## What you are asked to do
Exactly as written, return every line of the data below apart from the pictures.

## Data block
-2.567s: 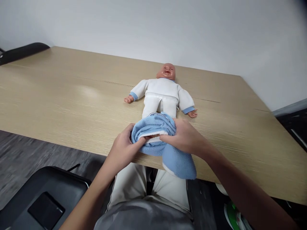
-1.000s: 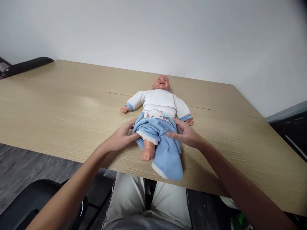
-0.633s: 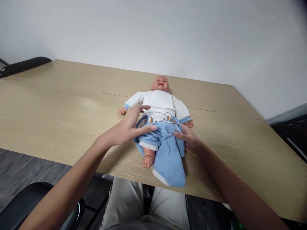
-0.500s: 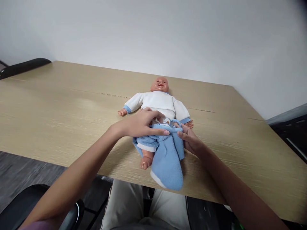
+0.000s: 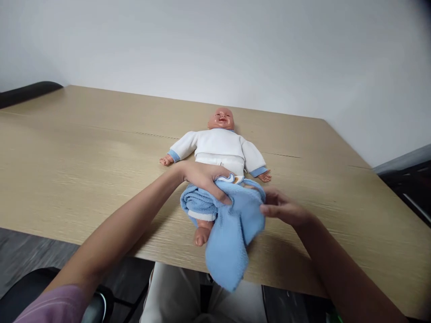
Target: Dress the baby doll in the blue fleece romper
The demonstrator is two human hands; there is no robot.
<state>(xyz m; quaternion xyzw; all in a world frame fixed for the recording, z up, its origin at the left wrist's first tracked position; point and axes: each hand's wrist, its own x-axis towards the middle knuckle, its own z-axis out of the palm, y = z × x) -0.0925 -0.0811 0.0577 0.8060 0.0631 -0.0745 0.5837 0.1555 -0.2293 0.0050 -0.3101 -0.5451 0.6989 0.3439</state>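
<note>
A baby doll (image 5: 220, 143) in a white top lies on its back on the wooden table (image 5: 84, 152), head away from me. Light blue fleece trousers (image 5: 229, 229) are bunched around its hips and legs; one bare foot sticks out, and the other trouser leg hangs loose over the table's front edge. My left hand (image 5: 204, 177) lies over the doll's hip, fingers curled on the trousers' waist. On the right side, my right hand (image 5: 283, 208) pinches the blue fabric.
A white wall runs behind the table. A dark chair (image 5: 30, 92) shows at the far left edge, another black seat (image 5: 50, 291) at the bottom left. My legs in light trousers (image 5: 175, 300) are under the table. Dark furniture (image 5: 411, 179) stands at the right.
The trousers went from over the doll's feet up to its hips. My left hand crossed over the doll's waist. Now my right hand has pulled the fabric outward to the right.
</note>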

## Solution for this problem
-2.567s: 
-1.000s: 
-0.633s: 
-0.500s: 
+0.000s: 
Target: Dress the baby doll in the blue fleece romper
The demonstrator is two human hands; there is no robot.
<state>(xyz m; quaternion xyzw; all in a world frame fixed for the recording, z up, its origin at the left wrist's first tracked position; point and axes: each hand's wrist, its own x-axis towards the middle knuckle, its own z-axis out of the palm, y = z × x) -0.0925 -0.0811 0.0577 0.8060 0.0631 -0.0745 0.5837 0.1555 -0.2293 0.0050 -0.3101 -0.5451 0.6989 0.3439</state>
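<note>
A baby doll (image 5: 220, 143) in a white top lies on its back on the wooden table (image 5: 84, 152), head away from me. Light blue fleece trousers (image 5: 229, 229) are bunched around its hips and legs; one bare foot sticks out, and the other trouser leg hangs loose over the table's front edge. My left hand (image 5: 204, 177) lies over the doll's hip, fingers curled on the trousers' waist. On the right side, my right hand (image 5: 283, 208) pinches the blue fabric.
A white wall runs behind the table. A dark chair (image 5: 30, 92) shows at the far left edge, another black seat (image 5: 50, 291) at the bottom left. My legs in light trousers (image 5: 175, 300) are under the table. Dark furniture (image 5: 411, 179) stands at the right.
The trousers went from over the doll's feet up to its hips. My left hand crossed over the doll's waist. Now my right hand has pulled the fabric outward to the right.
</note>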

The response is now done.